Following a lengthy recovery, Huerta took a leave of absence from the union to focus on women's rights. She traversed the country for two years on behalf of the Feminist Majority's Feminization of Power: 50/50 by the year 2000 Campaign encouraging Latinas to run for office. The campaign resulted in a significant increase in the number of women representatives elected at the local, state and federal levels. She also served as National Chair of the 21st Century Party, founded in 1992 on the principles that women make up 52% of the party's candidates and that officers must reflect the ethnic diversity of the nation.

Dolores Huerta Foundation 
Huerta is president of the Dolores Huerta Foundation, which she founded in 2002. It is a 501(c)(3) "community benefit organization that organizes at the grassroots level, engaging and developing natural leaders. DHF creates leadership opportunities for community organizing, leadership development, civic engagement, and policy advocacy in the following priority areas: health & environment, education & youth development, and economic development."

The foundation first got started when Huerta received the $100,000 Puffin/Nation Prize for Creative Citizenship in 2002, which she then used to create the DHF. Her youngest daughter, Camila Chavez, is the Executive Director at the foundation. The primary purpose of the foundation is to weave in movements such as “women’s rights, LGBTQ rights, immigrant rights, labor rights, and civil rights” into an individual thread.

The DHF has several programs. The civic engagement program focuses on the voting rights of the people. They have protested, with petitions and signatures, to revise property tax loopholes in Proposition 13. Another part of their campaigns was to encourage voters to vote at the California primary elections, and to educate voters on federal issues such as the Tax Cuts and Jobs Act of 2017 and the White House Budget. They also created a Youth VOTE Campaign, where they were able to reach 1,055 contacts and 809 young voters. The organization has “secured millions of dollars for local infrastructures such as new sewer connections, street lights, sidewalks, and gutters in Lamont and Weedpatch from 2007-2015.” The DHF was one of the plaintiffs in a suit against Kern High School District, alleging that African-American and Latino students were unfairly targeted for disciplinary actions; as part of the settlement, the district provides Positive Behavioral Intervention and Supports training to staff members.

Awards and honors 

Dolores Huerta currently has about 15 honorary doctorates.
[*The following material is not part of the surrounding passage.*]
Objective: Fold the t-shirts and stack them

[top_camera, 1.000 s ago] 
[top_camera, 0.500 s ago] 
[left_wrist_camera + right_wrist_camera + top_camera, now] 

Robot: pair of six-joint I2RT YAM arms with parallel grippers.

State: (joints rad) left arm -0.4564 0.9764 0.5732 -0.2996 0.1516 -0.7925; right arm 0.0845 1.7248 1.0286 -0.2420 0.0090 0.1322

On November 17, 2015, Dolores Huerta was bestowed the Order of the Aztec Eagle, the highest decoration a foreign national can receive from the Mexican government. Huerta was lauded for her years of service helping the Mexican community in the United States fighting for equal pay, dignity in the workplace, and fair employment practices in the farms of Northern California like Stockton, Salinas, and Delano.

Huerta received the Presidential Medal of Freedom from President Barack Obama on May 29, 2012.

Huerta has served on the Board of Directors of Equality California.

Huerta was named one of the three most important women of the year in 1997 by Ms. magazine. She was an inaugural recipient of the Eleanor Roosevelt Award for Human Rights from President Bill Clinton in 1998. That same year, Ladies' Home Journal recognized her as one of the '100 Most Important Women of the 20th Century', along with such women leaders as Mother Teresa, Margaret Thatcher, Rosa Parks, and Indira Gandhi.

She was awarded the Puffin/Nation Prize for Creative Citizenship in 2002. She was conferred an honorary degree of Doctor of Humane Letters from California State University, Northridge on May 29, 2002. On September 30, 2005, she became an honorary sister of Kappa Delta Chi sorority (Alpha Alpha chapter – Wichita State University). She received an honorary degree from Princeton University in recognition of her numerous achievements May 2006. She was lauded in the ceremony: "Through her insatiable hunger of justice—La Causa—and her tireless advocacy, she has devoted her life to creative, compassionate, and committed citizenship." She was co-recipient (along with Virgilio Elizondo) of the 2007 Community of Christ International Peace Award .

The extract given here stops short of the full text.